Based on the findings, the proposed contracts in the conceptual model support the usage of metaverse in the educational setting. Among all of these structures, the innovativeness factor has been discovered to significantly influence the suggested technology’s adoption. The consequences of this can be linked to a variety of factors. One is its normative influence on educational institutions, which may inspire them to adopt this type of innovation. Teachers may be more concerned with beneficial educational results and rewards while using the metaverse system because it can provide various tools not found in traditional classrooms, avoiding a monotonous and less intuitive classroom setting. As a result, the normative influence may have a greater impact on teachers’ teaching styles. From the standpoint of students, using the metaverse system may lead to more effortless academic activities that demand less time and provide a more delightful environment.

7.2. Managerial Implications

The current study’s findings have substantial practical consequences because they provide important practical instructions for university administrators to encourage instructors’ adoption and use of the metaverse system. Teachers’ willingness to employ the latest technologies is affected by perceptions of enjoyment and complexity, both of which are important determinants. The current study has demonstrated that the new system’s ease of use and delightful surroundings are undeniable, providing future opportunities to use it. Similarly, by demonstrating the creative aspects of such technology, practitioners can help teachers enhance their perspectives of metaverse system adoption. The important characteristics could be related to usefulness, which is directly tied to academic success. Teachers can achieve their objectives in this regard by supporting a convincing teaching technique.
As a result, university officials should hold workshops to inform teachers about the benefits of using the metaverse system. The main purpose of these workshops is to display favorable attitudes toward building the educational system and evaluating faculty performance assessment criteria by providing a positive incentive for those who begin to use it. Faculty who have had success in the classroom can be asked to share their experiences with other teachers in order to stimulate them. Universities should designate people to address teachers’ inquiries about the metaverse system since they require support.

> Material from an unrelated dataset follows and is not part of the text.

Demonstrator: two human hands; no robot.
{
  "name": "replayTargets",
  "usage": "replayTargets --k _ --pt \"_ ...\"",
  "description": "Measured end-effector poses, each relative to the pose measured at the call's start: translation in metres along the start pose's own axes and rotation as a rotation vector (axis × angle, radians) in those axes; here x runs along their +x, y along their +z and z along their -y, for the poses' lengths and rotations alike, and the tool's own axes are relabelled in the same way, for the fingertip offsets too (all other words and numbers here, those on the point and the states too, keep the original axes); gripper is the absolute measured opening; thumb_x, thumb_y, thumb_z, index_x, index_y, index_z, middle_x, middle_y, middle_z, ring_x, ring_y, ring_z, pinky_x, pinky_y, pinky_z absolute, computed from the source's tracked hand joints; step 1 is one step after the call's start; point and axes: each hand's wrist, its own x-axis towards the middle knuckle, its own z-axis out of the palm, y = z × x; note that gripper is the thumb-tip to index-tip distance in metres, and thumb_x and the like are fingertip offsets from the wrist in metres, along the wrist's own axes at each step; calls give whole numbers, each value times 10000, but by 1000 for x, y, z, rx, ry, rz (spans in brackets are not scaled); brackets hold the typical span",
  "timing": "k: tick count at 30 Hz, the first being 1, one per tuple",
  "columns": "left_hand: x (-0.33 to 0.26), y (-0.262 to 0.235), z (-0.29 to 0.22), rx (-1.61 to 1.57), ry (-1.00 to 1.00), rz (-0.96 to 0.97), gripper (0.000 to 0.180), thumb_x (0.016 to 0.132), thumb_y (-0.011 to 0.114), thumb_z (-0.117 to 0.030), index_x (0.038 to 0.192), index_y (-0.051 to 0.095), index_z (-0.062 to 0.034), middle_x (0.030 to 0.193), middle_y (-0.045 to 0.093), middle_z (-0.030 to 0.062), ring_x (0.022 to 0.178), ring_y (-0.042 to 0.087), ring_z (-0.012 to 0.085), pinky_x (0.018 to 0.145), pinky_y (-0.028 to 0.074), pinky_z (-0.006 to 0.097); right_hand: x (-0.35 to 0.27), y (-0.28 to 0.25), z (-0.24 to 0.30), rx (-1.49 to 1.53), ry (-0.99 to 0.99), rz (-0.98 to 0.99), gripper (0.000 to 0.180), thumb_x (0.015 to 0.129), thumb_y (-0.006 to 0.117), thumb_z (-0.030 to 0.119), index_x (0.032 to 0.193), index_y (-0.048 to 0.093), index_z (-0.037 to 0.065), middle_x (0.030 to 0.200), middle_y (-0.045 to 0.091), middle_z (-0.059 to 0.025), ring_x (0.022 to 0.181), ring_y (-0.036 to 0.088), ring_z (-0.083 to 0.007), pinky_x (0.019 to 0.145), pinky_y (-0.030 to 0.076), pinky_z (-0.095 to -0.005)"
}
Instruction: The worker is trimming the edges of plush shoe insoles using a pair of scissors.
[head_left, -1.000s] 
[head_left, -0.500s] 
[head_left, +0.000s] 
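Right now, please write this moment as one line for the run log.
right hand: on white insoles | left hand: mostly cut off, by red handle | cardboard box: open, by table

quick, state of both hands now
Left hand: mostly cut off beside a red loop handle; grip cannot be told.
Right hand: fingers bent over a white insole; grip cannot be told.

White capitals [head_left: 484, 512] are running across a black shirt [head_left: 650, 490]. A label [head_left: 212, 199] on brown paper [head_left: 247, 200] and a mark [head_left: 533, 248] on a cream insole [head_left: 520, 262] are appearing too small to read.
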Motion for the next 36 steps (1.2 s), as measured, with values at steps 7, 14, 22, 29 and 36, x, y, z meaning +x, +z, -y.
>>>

8. Limitations and Suggestions for Articles in the Future

The research is limited to a theoretical model with a set of constructs that can be developed for future research. The data collection is limited to a group of Middle Eastern students. As a result, information from literature studies can be used to develop comparison studies. Because the study only looked at one e-learning system, the conclusions cannot be applied to other educational systems. Future studies will use the existing model to assess the efficacy of different systems. In terms of moderating factors, the current study used innovativeness as a decisive element in moderating the relationship, among other things. As a result, future studies can include other notable criteria as moderators depending on the investigated technology.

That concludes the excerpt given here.